In this learning activity, a prompt will not be provided as it depends on the subject you are teaching. When you are prompting the chatbot, for instance, ChatGPT or Bing, instead of simply writing “Write a text about information systems”, you are encouraged to use the tips and tricks about designing and engineering a good prompt. For instance, you should be specific and provide context to your prompt. “Write 200 words about the evolution of the academic field information systems. Please write it in an academic tone”

Bloom's Taxonomy

The learning activity encompass various levels of Bloom’s Taxonomy:

Understanding:
The students need to understand the nuances of the information provided by the generative AI and the importance of cross-referencing it with external sources.

Applying:
The activity requires students to apply their knowledge and skills in fact-checking. They need to apply critical thinking to spot potential errors or exaggerations in the generative AI-generated content.

Analyzing:
Students are engaged in analyzing the generative AI-generated texts, breaking them down into claims and assessing the accuracy of those claims through reference hunting.

Evaluating:
Through fact-checking, students are evaluating the reliability of the information provided by the generative AI. They are also assessing the credibility of the sources they consult for reference.
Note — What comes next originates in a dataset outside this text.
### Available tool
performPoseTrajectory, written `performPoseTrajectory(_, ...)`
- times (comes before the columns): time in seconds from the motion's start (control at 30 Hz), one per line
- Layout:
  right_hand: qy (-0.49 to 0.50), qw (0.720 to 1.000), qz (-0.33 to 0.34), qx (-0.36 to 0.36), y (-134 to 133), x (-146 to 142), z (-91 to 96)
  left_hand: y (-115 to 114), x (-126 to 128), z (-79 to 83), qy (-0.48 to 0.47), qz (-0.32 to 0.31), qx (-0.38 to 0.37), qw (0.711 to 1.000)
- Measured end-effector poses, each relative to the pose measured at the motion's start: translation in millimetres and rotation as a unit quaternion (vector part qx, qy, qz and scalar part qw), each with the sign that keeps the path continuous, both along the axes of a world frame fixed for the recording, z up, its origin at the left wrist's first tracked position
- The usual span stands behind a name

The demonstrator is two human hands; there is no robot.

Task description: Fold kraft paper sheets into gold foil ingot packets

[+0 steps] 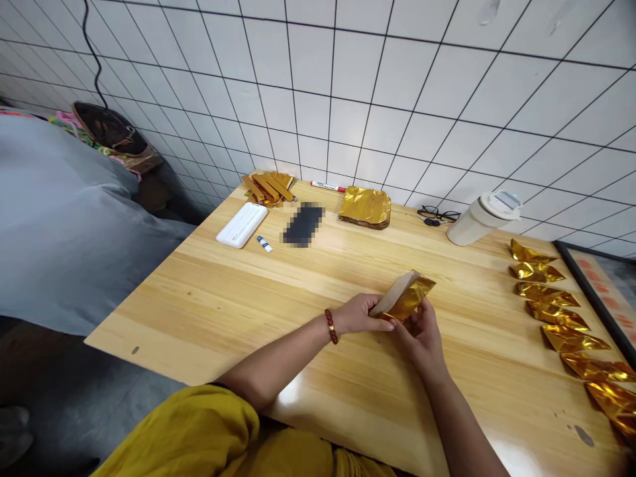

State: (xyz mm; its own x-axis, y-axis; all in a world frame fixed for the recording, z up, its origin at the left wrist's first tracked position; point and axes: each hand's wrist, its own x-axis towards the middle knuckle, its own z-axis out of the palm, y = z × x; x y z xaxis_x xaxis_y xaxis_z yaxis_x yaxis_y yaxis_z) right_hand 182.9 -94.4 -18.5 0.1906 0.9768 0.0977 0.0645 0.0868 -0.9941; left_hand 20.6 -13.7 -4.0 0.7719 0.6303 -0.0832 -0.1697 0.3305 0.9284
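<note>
Between my two hands is a partly folded piece of gold foil paper (413,296), shiny on one face and pale inside, held just above the wooden table. My left hand (358,314), with a red bead bracelet (330,326) at the wrist, grips its left end and lower edge. Around its right side, the fingers of my right hand (425,336) are closed, some of them hidden behind the foil. Both thumbs meet near the bottom fold. A row of folded gold foil pieces (560,315) lies along the right of the table.
On the wooden table (199,331) are a gold foil stack (365,205), gold strips (271,187), a marker (326,187), a white power bank (242,224), a small blue-and-white item (265,244), a pixelated dark object (303,225), glasses (438,215) and a cup (481,218). Grey cloth (74,218) hangs left.
</note>
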Motion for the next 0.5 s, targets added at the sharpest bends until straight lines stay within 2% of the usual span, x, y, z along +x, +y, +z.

Principles for digitally supported PBL

If you are not yet familiar with the principles for digitally supported PBL here at Aalborg University, we encourage you to read more about them via the link above.

The case can support the following principle(s):

Variation

Variation as a principle is fulfilled through varying the usage of digital tools to achieve learning. The variation can be achieved at the lecture, course, semester or even programme level. The variation is not a principle limited to teaching but can also be fostered by supporting variation in the project work of the groups.